>>>

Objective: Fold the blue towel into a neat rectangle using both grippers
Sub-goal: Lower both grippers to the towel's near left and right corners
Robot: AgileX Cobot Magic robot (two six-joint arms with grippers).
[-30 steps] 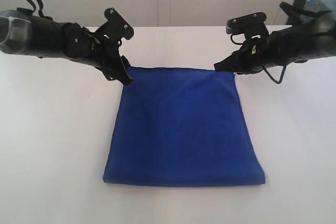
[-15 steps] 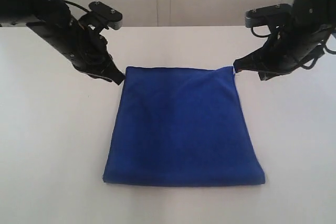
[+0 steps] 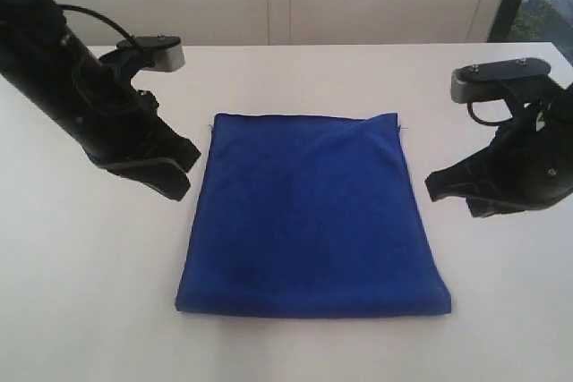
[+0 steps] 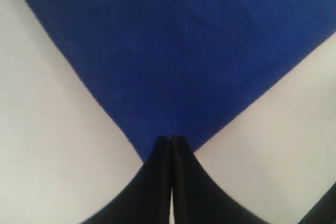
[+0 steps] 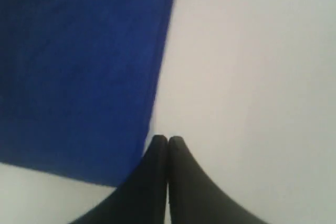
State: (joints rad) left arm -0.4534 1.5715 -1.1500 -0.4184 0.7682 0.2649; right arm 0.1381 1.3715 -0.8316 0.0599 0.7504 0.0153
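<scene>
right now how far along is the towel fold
Done: the blue towel lies flat on the table as a tidy folded rectangle, with its edges lined up. In hand: nothing. The left pincer and right pincer are both shut and empty, off the cloth on either side. Left: probably little, perhaps one more fold if a smaller shape is wanted.
</scene>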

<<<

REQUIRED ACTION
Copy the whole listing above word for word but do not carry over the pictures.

TASK RESULT
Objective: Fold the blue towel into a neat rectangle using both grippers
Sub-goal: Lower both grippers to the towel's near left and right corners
Robot: AgileX Cobot Magic robot (two six-joint arms with grippers).
[-30 steps] 
[-15 steps] 
[+0 steps] 
[+0 steps] 
[+0 steps] 
State: (joints rad) left arm -0.4534 1.5715 -1.1500 -0.4184 0.7682 0.2649; right arm 0.1381 1.3715 -0.8316 0.0599 0.7504 0.0153
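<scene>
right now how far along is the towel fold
Done: the blue towel lies flat on the table as a tidy folded rectangle, with its edges lined up. In hand: nothing. The left pincer and right pincer are both shut and empty, off the cloth on either side. Left: probably little, perhaps one more fold if a smaller shape is wanted.
</scene>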

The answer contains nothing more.